# WHAT TO DO
Lines of the listing that contain "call" need to be copied.

───── DATA SECTION ─────

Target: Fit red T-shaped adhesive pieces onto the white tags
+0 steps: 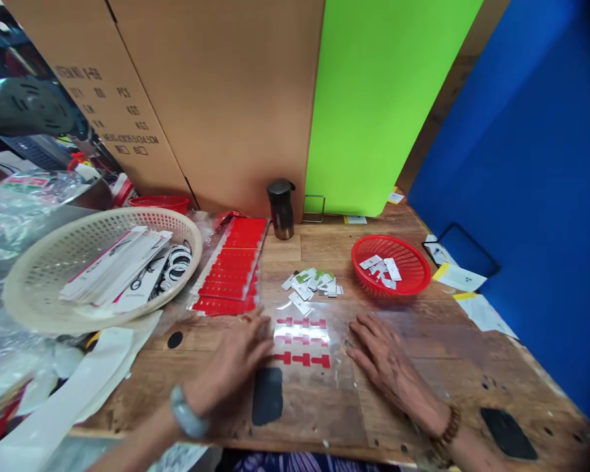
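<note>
A clear plastic sheet with rows of red T-shaped pieces [301, 359] lies flat on the wooden table in front of me. My left hand [238, 357] is at its left edge, slightly blurred, with thumb and fingers apart; a pale bangle circles that wrist. On the right side of the clear film rests my right hand [386, 360], palm down with fingers stretched out, a beaded bracelet on its wrist. Just beyond the sheet is a loose pile of small white and green cards [312, 285]. Stacked red sheets [233, 262] in clear film lie beyond my left hand.
A red basket [391, 288] holds small white cards at right. At left, a cream basket [34, 288] holds long printed cards and rings. A dark tumbler [281, 210] stands before cardboard [226, 98] and a green panel [368, 98]. A blue panel [531, 196] borders the right.
</note>
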Demonstrator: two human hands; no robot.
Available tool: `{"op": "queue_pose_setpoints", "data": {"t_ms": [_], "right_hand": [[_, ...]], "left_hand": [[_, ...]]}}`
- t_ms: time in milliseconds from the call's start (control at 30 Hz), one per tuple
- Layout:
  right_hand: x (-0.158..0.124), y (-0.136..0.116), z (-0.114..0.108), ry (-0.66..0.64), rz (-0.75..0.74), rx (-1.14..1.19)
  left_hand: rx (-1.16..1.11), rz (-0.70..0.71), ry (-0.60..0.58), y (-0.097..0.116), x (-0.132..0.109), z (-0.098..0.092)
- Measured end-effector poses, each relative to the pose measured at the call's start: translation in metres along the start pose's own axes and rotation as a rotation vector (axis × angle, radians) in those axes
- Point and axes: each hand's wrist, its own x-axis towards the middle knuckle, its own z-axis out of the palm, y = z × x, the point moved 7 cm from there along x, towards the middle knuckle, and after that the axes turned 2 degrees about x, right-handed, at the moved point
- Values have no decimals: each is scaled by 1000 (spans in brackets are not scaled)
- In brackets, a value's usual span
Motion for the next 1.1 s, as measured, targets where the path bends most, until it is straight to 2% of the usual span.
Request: {"op": "queue_pose_setpoints", "data": {"t_ms": [33, 100, 167, 233, 300, 400, 600, 767, 833, 933, 1067, 1100], "right_hand": [[7, -4, -1, 0, 12, 52], [27, -15, 0, -31, 24, 176], [53, -30, 3, -32, 25, 268], [80, -47, 12, -76, 5, 302], [102, -60, 28, -187, -22, 269], [122, -66, 45, -266, -43, 243], [138, -61, 62, -335, -3, 259], [155, -57, 69, -357, 65, 393], [160, -51, 64, -337, 126, 473], [157, -40, 43, -238, 247, 607], [124, -50, 16, -128, 366, 818], [111, -55, 16, -88, 448, 1009]], "left_hand": [[-9, 16, 2, 11, -12, 20], [-6, 35, 31, 30, -28, 46], [22, 32, 46, 44, -36, 60], [48, 46, 41, 56, -40, 65], [68, 58, 27, 64, -45, 67], [77, 75, 11, 67, -53, 68], [23, 68, -15, 62, -56, 68], [-43, 66, -81, 61, -49, 64], [-90, 83, -89, 60, -47, 61], [-200, 89, -99, 54, -46, 56], [-524, -34, 1, 38, -40, 41], [-646, -94, 30, 34, -38, 38]]}}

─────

# EXPECTED OUTPUT
- t_ms: time in milliseconds from the call's start (control at 30 Hz), one per tuple
- Measured end-effector poses, each relative to the pose measured at the call's start: translation in metres along the start pose's own axes and rotation as a rotation vector (axis × angle, radians) in those axes

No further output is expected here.